→ TASK DETAILS:
Give the listing again in full, matching it character for character.

★ ★ ★ ★

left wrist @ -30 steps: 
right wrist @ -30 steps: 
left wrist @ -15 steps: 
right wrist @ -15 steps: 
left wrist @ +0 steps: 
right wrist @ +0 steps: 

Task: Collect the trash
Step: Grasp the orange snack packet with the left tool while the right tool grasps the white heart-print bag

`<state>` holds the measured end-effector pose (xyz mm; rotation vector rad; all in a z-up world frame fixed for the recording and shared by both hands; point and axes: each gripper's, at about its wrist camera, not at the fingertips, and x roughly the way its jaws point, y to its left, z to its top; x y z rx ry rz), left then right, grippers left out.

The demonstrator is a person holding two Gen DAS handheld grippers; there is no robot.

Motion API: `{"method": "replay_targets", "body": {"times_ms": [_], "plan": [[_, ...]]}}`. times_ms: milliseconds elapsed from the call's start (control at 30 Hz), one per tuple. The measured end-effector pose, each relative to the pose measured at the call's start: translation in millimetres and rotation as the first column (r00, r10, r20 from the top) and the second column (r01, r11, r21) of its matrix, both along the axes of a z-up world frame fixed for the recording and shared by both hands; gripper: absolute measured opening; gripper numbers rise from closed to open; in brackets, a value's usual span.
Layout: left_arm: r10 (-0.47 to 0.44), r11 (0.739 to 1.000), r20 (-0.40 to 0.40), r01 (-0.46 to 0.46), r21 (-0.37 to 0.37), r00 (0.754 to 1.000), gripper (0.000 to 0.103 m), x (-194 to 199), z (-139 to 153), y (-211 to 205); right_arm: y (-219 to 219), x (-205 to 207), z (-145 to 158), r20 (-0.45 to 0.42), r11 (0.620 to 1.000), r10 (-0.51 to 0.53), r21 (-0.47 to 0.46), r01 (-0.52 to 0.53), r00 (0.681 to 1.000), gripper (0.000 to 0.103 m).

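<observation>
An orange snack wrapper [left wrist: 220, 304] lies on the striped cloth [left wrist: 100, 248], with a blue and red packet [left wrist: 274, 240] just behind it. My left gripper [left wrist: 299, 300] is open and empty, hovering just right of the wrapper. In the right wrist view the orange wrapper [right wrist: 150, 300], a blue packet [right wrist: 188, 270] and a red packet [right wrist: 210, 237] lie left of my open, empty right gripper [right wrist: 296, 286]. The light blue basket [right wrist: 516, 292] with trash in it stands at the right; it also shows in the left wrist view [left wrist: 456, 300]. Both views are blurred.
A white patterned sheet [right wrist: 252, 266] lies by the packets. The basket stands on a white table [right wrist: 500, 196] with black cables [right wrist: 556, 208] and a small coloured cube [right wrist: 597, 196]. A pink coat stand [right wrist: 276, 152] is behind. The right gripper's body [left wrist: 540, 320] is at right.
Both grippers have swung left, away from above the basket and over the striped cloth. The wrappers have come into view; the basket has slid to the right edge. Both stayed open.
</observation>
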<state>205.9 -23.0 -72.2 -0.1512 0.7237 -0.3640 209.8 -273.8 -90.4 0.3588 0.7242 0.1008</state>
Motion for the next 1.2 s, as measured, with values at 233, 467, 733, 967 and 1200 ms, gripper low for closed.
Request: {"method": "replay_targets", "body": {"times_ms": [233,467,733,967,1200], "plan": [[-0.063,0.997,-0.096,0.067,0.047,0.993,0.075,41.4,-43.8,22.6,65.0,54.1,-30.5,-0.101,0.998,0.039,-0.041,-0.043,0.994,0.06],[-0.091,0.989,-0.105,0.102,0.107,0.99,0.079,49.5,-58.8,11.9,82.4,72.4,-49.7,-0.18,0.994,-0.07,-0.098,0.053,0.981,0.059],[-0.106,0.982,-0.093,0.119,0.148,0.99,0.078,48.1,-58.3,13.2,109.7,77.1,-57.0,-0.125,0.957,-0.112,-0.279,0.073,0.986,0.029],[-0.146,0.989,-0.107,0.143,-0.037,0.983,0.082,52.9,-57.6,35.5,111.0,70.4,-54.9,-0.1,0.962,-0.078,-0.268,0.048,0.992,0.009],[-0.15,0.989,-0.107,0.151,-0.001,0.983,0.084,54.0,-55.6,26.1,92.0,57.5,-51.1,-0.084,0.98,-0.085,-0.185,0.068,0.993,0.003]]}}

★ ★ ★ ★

→ RESULT:
left wrist @ -30 steps: 
right wrist @ -30 steps: 
left wrist @ -15 steps: 
right wrist @ -15 steps: 
left wrist @ +0 steps: 
right wrist @ +0 steps: 

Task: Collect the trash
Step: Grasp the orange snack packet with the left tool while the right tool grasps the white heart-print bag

`<state>` holds the measured end-effector pose (xyz mm; rotation vector rad; all in a z-up world frame fixed for the recording and shared by both hands; point and axes: each gripper's, at about its wrist camera, not at the fingertips, and x roughly the way its jaws point, y to its left, z to its top; x y z rx ry rz), left then right, grippers left out.

The demonstrator is a person holding two Gen DAS handheld grippers; there is no robot.

Motion API: `{"method": "replay_targets", "body": {"times_ms": [_], "plan": [[_, ...]]}}`. times_ms: milliseconds elapsed from the call's start (control at 30 Hz), one per tuple. The measured end-effector pose, each relative to the pose measured at the call's start: translation in millimetres and rotation as the first column (r00, r10, r20 from the top) and the second column (r01, r11, r21) of its matrix, both along the axes of a z-up world frame fixed for the recording and shared by both hands; gripper: absolute measured opening; gripper numbers rise from closed to open; in brackets, a value's usual span.
Layout: left_arm: r10 (-0.47 to 0.44), r11 (0.739 to 1.000), r20 (-0.40 to 0.40), r01 (-0.46 to 0.46), r21 (-0.37 to 0.37), r00 (0.754 to 1.000), gripper (0.000 to 0.103 m), x (-194 to 199), z (-139 to 153), y (-211 to 205); right_arm: y (-219 to 219), x (-205 to 207), z (-145 to 158), r20 (-0.45 to 0.42), r11 (0.620 to 1.000), r10 (-0.51 to 0.53), r21 (-0.47 to 0.46), r01 (-0.52 to 0.53), r00 (0.681 to 1.000), gripper (0.000 to 0.103 m).

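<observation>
An orange snack wrapper [left wrist: 220, 304] lies on the striped cloth [left wrist: 100, 248], with a blue and red packet [left wrist: 274, 240] just behind it. My left gripper [left wrist: 299, 300] is open and empty, hovering just right of the wrapper. In the right wrist view the orange wrapper [right wrist: 150, 300], a blue packet [right wrist: 188, 270] and a red packet [right wrist: 210, 237] lie left of my open, empty right gripper [right wrist: 296, 286]. The light blue basket [right wrist: 516, 292] with trash in it stands at the right; it also shows in the left wrist view [left wrist: 456, 300]. Both views are blurred.
A white patterned sheet [right wrist: 252, 266] lies by the packets. The basket stands on a white table [right wrist: 500, 196] with black cables [right wrist: 556, 208] and a small coloured cube [right wrist: 597, 196]. A pink coat stand [right wrist: 276, 152] is behind. The right gripper's body [left wrist: 540, 320] is at right.
Both grippers have swung left, away from above the basket and over the striped cloth. The wrappers have come into view; the basket has slid to the right edge. Both stayed open.
</observation>
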<state>205.9 -23.0 -72.2 -0.1512 0.7237 -0.3640 209.8 -273.8 -90.4 0.3588 0.7242 0.1008</state>
Motion for the next 1.2 s, as measured, with values at 233, 467, 733, 967 and 1200 ms, gripper low for closed.
Request: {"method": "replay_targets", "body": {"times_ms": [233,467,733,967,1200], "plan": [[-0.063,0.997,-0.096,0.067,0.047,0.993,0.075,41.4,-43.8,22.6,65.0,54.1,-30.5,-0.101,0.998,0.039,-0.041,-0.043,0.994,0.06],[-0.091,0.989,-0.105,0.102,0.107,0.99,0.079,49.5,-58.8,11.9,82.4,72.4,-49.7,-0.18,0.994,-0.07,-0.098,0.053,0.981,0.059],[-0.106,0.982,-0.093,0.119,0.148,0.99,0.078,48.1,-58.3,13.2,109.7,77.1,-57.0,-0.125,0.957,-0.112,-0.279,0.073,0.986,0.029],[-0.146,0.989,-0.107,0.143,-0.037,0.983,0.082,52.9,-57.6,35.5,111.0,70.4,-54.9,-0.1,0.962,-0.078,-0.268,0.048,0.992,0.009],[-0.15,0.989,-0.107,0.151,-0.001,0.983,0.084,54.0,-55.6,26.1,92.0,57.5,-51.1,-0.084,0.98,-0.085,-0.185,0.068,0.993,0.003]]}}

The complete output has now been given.